_Instructions to follow_
In the entries below, count every line with the string "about". State the count and nothing else.

_Data in this exercise_
·····

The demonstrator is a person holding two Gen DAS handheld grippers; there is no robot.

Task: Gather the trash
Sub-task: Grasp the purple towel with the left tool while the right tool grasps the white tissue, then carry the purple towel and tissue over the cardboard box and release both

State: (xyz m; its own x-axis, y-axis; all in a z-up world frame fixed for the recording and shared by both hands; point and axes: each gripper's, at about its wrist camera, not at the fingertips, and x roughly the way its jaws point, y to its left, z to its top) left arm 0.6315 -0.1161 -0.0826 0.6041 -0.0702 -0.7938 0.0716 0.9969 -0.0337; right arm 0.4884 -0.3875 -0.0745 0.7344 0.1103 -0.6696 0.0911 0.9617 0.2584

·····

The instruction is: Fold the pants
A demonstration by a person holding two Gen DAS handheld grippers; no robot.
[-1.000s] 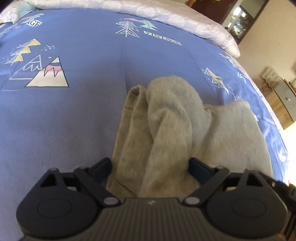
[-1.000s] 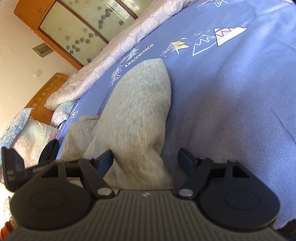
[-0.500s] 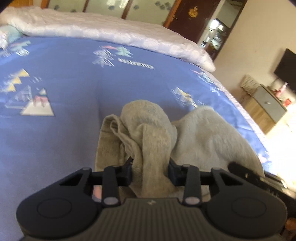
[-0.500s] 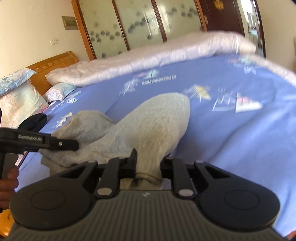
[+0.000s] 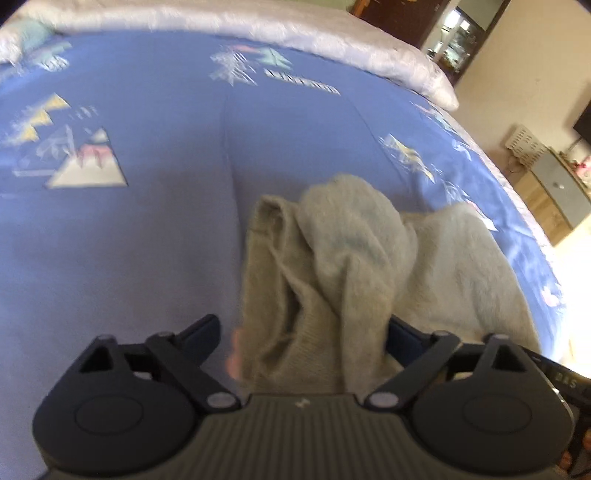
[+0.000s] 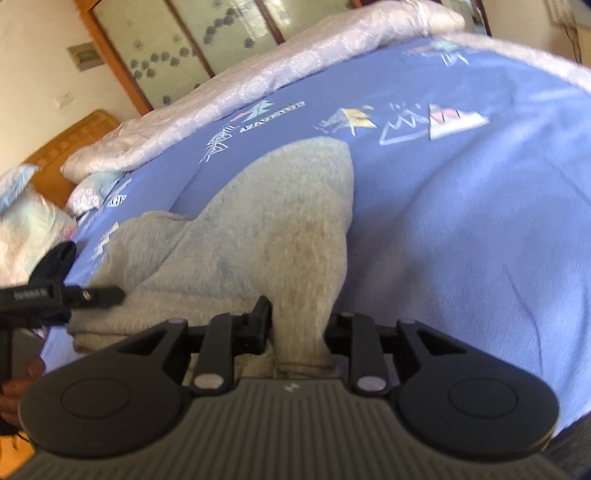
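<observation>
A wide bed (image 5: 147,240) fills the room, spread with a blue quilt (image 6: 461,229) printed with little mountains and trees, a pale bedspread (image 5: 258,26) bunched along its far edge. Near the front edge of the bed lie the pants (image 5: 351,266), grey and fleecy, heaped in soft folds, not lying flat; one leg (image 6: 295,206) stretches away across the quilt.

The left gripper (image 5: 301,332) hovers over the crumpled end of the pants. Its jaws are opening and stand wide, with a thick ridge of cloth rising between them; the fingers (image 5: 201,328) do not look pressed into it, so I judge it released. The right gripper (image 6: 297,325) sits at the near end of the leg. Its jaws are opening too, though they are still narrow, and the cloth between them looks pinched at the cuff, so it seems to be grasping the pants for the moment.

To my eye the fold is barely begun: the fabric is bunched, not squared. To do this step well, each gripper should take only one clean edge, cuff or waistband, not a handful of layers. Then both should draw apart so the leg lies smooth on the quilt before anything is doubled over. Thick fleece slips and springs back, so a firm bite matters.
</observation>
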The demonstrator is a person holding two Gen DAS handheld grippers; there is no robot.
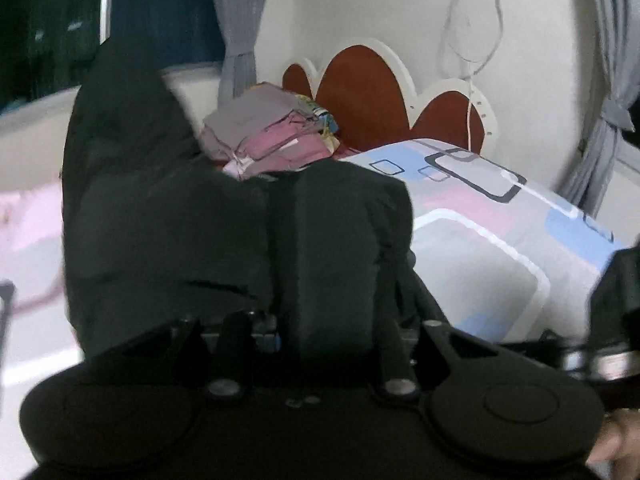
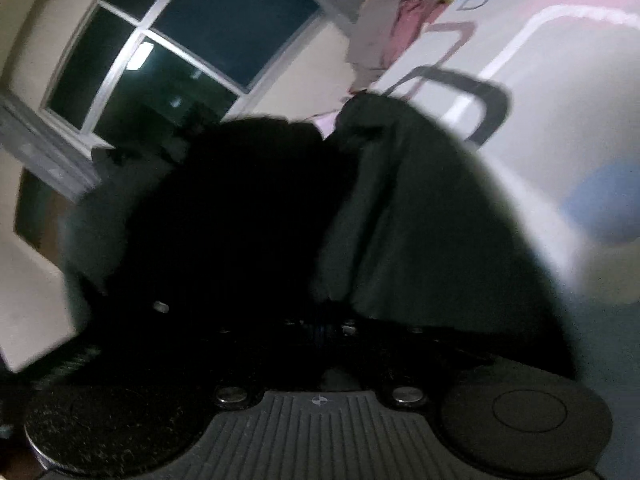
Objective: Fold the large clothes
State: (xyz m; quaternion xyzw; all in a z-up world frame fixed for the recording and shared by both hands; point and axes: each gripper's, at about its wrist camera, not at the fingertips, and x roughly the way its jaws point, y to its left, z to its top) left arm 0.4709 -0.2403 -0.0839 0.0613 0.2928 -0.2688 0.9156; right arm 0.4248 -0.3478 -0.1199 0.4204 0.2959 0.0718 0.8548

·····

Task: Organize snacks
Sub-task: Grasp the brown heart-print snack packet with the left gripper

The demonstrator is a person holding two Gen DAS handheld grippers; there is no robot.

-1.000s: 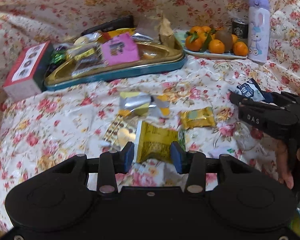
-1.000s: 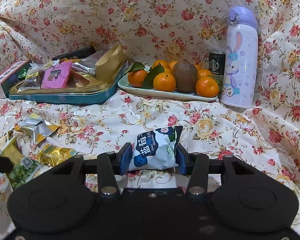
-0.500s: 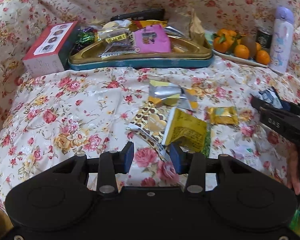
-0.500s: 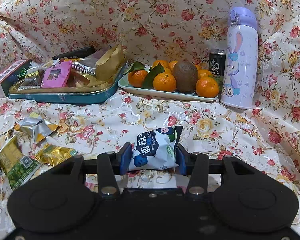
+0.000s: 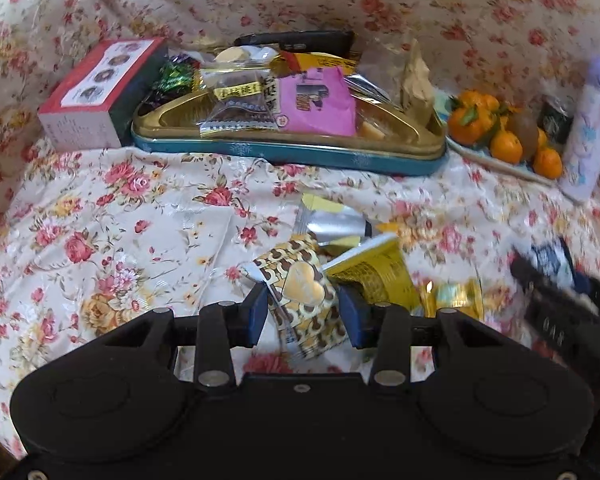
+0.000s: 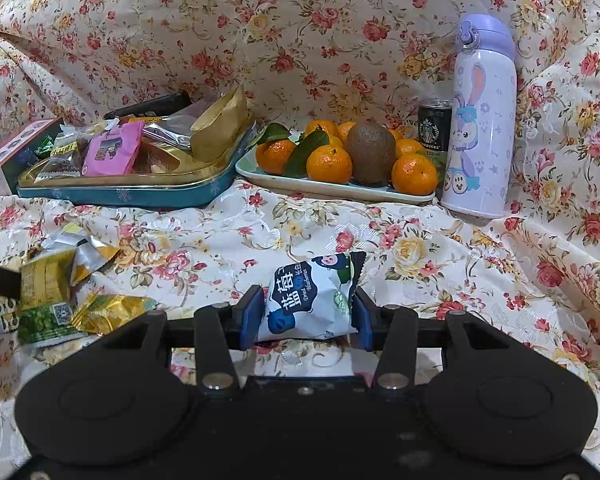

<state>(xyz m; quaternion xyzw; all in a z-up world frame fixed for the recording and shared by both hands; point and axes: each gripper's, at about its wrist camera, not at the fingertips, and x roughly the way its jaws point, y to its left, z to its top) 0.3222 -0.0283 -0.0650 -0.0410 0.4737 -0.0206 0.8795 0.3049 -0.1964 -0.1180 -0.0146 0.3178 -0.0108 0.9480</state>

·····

_Output of the exercise_
3